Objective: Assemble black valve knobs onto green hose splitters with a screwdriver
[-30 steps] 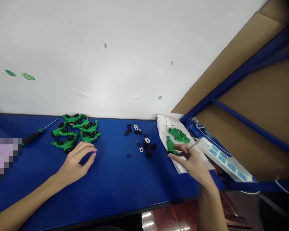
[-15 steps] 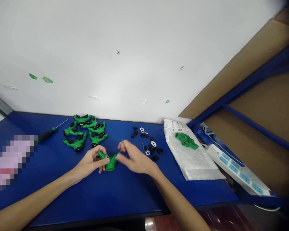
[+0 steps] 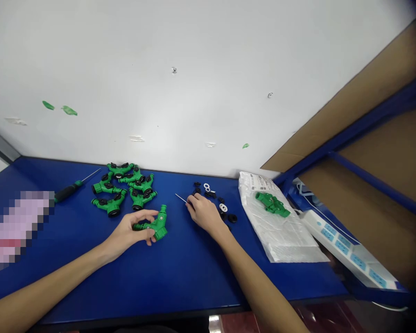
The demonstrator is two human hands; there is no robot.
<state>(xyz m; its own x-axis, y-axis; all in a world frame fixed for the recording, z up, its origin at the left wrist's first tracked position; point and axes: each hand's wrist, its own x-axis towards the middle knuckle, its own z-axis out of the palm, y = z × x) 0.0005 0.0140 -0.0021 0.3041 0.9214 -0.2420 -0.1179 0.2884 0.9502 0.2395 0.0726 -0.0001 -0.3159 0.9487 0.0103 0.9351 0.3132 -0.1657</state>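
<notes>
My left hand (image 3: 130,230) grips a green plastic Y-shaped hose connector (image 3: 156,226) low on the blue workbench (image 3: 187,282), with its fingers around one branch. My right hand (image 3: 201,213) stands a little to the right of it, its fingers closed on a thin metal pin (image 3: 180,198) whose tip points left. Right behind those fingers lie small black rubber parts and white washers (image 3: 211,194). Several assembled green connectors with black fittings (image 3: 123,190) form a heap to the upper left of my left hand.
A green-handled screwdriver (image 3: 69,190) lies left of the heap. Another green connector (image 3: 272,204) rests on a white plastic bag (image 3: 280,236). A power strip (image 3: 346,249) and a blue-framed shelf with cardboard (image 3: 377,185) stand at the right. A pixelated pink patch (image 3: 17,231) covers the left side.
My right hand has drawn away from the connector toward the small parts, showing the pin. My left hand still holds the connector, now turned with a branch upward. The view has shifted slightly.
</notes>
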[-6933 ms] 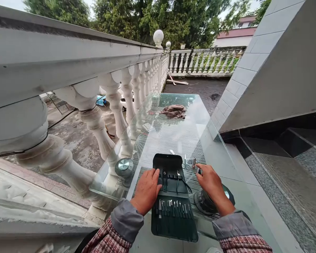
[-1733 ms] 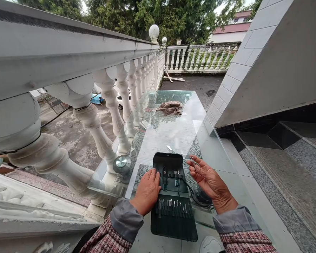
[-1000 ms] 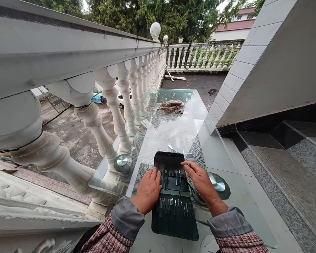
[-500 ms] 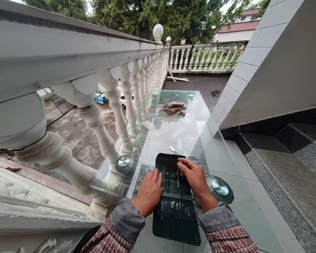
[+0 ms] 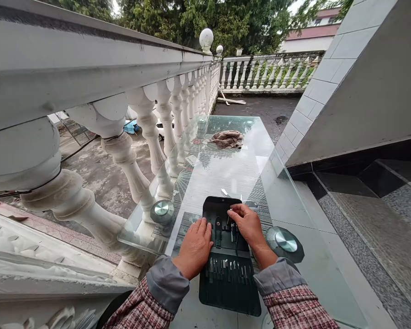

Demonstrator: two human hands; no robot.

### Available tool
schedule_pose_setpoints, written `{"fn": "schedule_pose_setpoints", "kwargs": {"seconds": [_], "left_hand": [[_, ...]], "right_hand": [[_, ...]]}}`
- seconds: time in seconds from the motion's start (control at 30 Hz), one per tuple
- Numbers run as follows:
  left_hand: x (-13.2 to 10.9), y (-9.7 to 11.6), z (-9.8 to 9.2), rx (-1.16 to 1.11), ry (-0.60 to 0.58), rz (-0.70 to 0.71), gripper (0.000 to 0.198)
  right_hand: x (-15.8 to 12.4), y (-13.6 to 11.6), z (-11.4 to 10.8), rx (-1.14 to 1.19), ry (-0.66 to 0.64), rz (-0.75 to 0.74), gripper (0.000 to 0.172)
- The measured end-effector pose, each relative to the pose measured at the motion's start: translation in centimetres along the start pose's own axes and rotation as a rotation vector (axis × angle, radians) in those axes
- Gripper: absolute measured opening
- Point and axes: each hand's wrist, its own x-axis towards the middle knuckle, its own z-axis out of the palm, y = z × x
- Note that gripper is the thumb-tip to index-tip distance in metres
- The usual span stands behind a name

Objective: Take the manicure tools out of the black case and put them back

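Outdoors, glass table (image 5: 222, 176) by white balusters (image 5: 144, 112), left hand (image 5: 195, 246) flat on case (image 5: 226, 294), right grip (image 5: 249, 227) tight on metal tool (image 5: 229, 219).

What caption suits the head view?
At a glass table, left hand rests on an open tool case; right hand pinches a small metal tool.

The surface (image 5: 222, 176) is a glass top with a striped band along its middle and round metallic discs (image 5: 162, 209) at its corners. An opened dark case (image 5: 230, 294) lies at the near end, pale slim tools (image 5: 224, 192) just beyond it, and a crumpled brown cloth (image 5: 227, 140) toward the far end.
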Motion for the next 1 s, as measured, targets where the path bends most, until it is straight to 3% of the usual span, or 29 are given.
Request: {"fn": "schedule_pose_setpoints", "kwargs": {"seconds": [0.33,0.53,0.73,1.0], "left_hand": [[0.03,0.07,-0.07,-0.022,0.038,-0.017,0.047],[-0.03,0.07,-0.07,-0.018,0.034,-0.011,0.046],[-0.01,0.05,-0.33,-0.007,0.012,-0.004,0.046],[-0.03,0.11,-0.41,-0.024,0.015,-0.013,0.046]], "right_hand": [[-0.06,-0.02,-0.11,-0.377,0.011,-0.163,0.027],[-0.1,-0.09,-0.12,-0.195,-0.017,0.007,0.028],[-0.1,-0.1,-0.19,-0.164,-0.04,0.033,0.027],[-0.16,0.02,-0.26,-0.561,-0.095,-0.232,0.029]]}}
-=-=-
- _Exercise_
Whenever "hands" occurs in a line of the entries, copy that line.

- _Written solution_
The demonstrator is two human hands; there is no robot.
Demonstrator: two human hands; no robot.

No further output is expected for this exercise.